Information gain and divergence-based feature selection for machine learning-based text categorization

doi:10.1016/j.ipm.2004.08.006

Information Processing & Management

Volume 42, Issue 1, January 2006, Pages 155-165

https://doi.org/10.1016/j.ipm.2004.08.006 Get rights and content

Abstract

Most previous works of feature selection emphasized only the reduction of high dimensionality of the feature space. But in cases where many features are highly redundant with each other, we must utilize other means, for example, more complex dependence models such as Bayesian network classifiers. In this paper, we introduce a new information gain and divergence-based feature selection method for statistical machine learning-based text categorization without relying on more complex dependence models. Our feature selection method strives to reduce redundancy between features while maintaining information gain in selecting appropriate features for text categorization. Empirical results are given on a number of dataset, showing that our feature selection method is more effective than Koller and Sahami’s method [Koller, D., & Sahami, M. (1996). Toward optimal feature selection. In Proceedings of ICML-96, 13th international conference on machine learning], which is one of greedy feature selection methods, and conventional information gain which is commonly used in feature selection for text categorization. Moreover, our feature selection method sometimes produces more improvements of conventional machine learning algorithms over support vector machines which are known to give the best classification accuracy.

Introduction

Text categorization is the problem of automatically assigning predefined categories to free text documents. A growing number of statistical classification methods and machine learning techniques have been applied to text categorization in recent years (Yang & Liu, 1999).

A major characteristic, or difficulty, of text categorization problems is the high dimensionality of the feature space (Joachims, 1998). The native feature space consists of the unique terms (words or phrases) that occur in documents, which can be tens or hundreds of thousands of terms for even a moderate-sized text collection. This is prohibitively high for many machine learning algorithms. If we reduce the set of features considered by the algorithm, we can serve two purposes. We can considerably decrease the running time of the learning algorithm, and we can increase the accuracy of the resulting model. In this line, a number of researches have recently addressed the issue of feature subset selection (Lewis and Ringuette, 1994, Schutze et al., 1995, Yang and Pedersen, 1997). Yang and Pederson found information gain (IG) and chi-square test (CHI) most effective in aggressive term removal without losing categorization accuracy in their experiments (Yang & Pedersen, 1997). They also discovered that IG and CHI scores of a term are strongly correlated.

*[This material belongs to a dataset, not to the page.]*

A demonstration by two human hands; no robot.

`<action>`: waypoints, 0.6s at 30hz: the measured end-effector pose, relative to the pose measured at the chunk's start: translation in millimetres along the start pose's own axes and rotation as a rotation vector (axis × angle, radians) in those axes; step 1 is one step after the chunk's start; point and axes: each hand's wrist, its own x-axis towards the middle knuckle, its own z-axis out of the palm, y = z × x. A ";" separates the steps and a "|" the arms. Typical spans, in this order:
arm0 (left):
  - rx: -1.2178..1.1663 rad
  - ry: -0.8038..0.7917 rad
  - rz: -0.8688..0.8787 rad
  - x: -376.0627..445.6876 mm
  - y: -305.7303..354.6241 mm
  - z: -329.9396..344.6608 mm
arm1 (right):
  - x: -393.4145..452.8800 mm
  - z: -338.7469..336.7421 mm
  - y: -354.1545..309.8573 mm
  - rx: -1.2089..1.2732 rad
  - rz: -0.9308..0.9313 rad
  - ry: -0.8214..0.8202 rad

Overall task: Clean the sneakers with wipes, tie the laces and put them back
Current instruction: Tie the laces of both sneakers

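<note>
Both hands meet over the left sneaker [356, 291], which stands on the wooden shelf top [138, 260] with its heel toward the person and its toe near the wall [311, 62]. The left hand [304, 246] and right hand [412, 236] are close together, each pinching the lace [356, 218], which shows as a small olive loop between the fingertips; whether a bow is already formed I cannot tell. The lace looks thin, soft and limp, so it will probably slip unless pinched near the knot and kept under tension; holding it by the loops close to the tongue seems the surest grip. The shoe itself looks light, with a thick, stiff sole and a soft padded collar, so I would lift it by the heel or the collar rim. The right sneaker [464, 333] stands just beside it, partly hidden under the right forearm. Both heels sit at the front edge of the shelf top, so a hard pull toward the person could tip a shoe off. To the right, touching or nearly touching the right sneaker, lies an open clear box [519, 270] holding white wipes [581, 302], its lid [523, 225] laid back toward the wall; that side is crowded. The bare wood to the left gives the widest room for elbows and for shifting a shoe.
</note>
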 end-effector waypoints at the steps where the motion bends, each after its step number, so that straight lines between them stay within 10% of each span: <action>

Another major characteristic of text categorization problems is the high level of feature redundancy (Joachims, 2001). While there are generally many different features relevant to a classification task, often several such cues occur in one document, and these cues are partly redundant. Naive Bayes, which is a popular learning algorithm, is commonly justified using assumptions of conditional independence or linked dependence (Cooper, 1991). However, theses assumptions are generally accepted to be false for text. To remove these violations, more complex dependence models such as Bayesian network classifiers have been developed (Sahami, 1998), but they require complex models by trading efficiency.

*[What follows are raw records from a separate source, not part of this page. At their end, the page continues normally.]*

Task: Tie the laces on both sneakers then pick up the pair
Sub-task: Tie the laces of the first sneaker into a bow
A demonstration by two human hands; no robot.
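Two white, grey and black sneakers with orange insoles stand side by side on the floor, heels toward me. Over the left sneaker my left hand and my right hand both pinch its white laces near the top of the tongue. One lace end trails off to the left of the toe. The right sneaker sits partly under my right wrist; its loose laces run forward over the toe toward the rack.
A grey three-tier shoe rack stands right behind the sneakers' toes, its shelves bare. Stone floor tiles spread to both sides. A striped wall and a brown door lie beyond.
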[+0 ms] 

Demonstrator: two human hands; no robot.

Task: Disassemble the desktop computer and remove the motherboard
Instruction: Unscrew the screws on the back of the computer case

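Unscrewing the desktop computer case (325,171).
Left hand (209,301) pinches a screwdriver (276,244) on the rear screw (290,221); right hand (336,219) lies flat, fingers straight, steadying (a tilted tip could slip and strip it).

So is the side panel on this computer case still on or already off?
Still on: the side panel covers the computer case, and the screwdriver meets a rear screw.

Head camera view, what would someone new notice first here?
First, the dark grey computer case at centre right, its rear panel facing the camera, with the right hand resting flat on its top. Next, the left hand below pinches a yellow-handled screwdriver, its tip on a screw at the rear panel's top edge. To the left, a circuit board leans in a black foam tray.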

Most previous works of feature selection emphasized only the reduction of high dimensionality of the feature space (Lewis and Ringuette, 1994, Schutze et al., 1995, Yang and Pedersen, 1997). The most popular feature selection method is IG. IG works well with texts and has often been used. IG looks at each feature in isolation and measures how important it is for the prediction of the correct class label. In cases where all features are not redundant with each other, IG is very appropriate. But in cases where many features are highly redundant with each other, we must utilize other means, for example, more complex dependence models.

In this paper, for the high dimensionality of the feature space and the high level of feature redundancy, we propose a new feature selection method which selects each feature according to a combined criterion of information gain and novelty of information. The latter measures the degree of dissimilarity between the feature being considered and the previously selected features. MMR provides precisely such functionality (Carbonell & Goldstein, 1998). So we propose MMR-based feature selection method which strives to reduce redundancy between features while maintaining information gain in selecting appropriate features for text categorization.

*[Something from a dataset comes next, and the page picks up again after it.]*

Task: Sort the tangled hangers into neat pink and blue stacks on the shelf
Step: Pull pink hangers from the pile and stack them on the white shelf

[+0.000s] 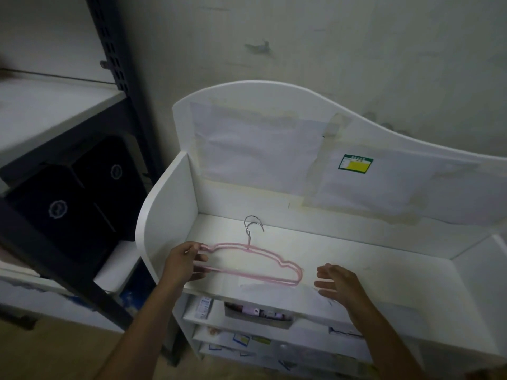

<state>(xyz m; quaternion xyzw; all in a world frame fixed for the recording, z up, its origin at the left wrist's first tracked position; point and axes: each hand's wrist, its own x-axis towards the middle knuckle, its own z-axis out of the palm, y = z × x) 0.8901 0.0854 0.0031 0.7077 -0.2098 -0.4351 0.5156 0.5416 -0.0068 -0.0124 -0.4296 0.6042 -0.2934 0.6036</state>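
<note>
Overhead, from the head camera, a pink hanger [255, 266] lies flat on the top of the white shelf [384, 272], its metal hook [253, 224] pointing toward the back panel. The left hand [183, 266] grips the hanger's left end, fingers curled round both the upper and lower bars. The right hand [338, 282] is held just beyond the hanger's right end, fingers straight and slightly spread, not touching it.
</note>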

In machine learning field, some greedy methods that add or subtract a single feature at a time have been developed for feature selection (Koller and Sahami, 1996, Pietra et al., 1997). Pietra et al. proposed a method for incrementally constructing random field (Pietra et al., 1997). Their method builds increasingly complex fields to approximate the empirical distribution of a set of training examples by allowing potential functions, or features, which are supported by increasingly large sub-graphs. Each feature is assigned a weight, and the weights are trained to minimize the Kullback–Leibler divergence between the field and the empirical distribution of the training data. Features are incrementally added to the field using a top–down greedy algorithm, with the intent of capturing the salient properties of the empirical samples while allowing generalization to new configurations. However the method is not simple, and this is problematic both computationally and statistically in large-scale problems.

Koller and Sahami proposed another greedy feature selection method which provides a mechanism for eliminating features whose predictive information with respect to the class is subsumed by the other features (Koller & Sahami, 1996). This method is also based on the Kullback–Leibler divergence to minimize the amount of predictive information lost during feature elimination.

In order to compare the performances of our method and greedy feature selection methods, we implemented Koller and Sahami’s method, and empirically tested it in Section 4.

We also compared the performance of conventional machine learning algorithms using our feature selection method with that of support vector machine (SVM) in Section 4. SVM is a new learning method introduced by Vapnik et al. (Vapnik, 1998). Previous works show that SVM consistently achieves good performance on text categorization tasks, outperforming existing methods substantially and significantly (Joachims, 1998, Joachims, 2001). With its ability to generalize well in high dimensional feature spaces and high level of feature redundancy, SVM is known that it does not help much with sophisticated feature selection (Joachims, 2001).

The remainder of this paper is organized as follows. In Section 2, we describe the information gain and divergence-based feature selection. Section 3 presents in-depth experiments, discussions and the results. Section 4 concludes the research.

Section snippets

Information gain and divergence-based feature selection

In this section, we describe the maximal marginal relevance (MMR) and the MMR-based feature selection.

Experiments

In order to compare the performance of MMR_FS method with conventional IG and greedy feature selection method (Koller & Sahami’s method, labeled ‘Greedy’), we evaluated the three feature selection methods with four different learning algorithms: Naive Bayes, TFIDF/Rocchio. Probabilistic Indexing (PrTFIDF (Joachims, 1997)) and Maximum Entropy using Rainbow (McCallum & Kachites, 1996). Rainbow is an executable program that does document classification. It provides Naive Bayes, TFIDF/Rocchio,

Conclusion

In this paper, we proposed an information gain and divergence-based feature selection method which strives to reduce redundancy between features while maintaining information gain in selecting appropriate features for text categorization.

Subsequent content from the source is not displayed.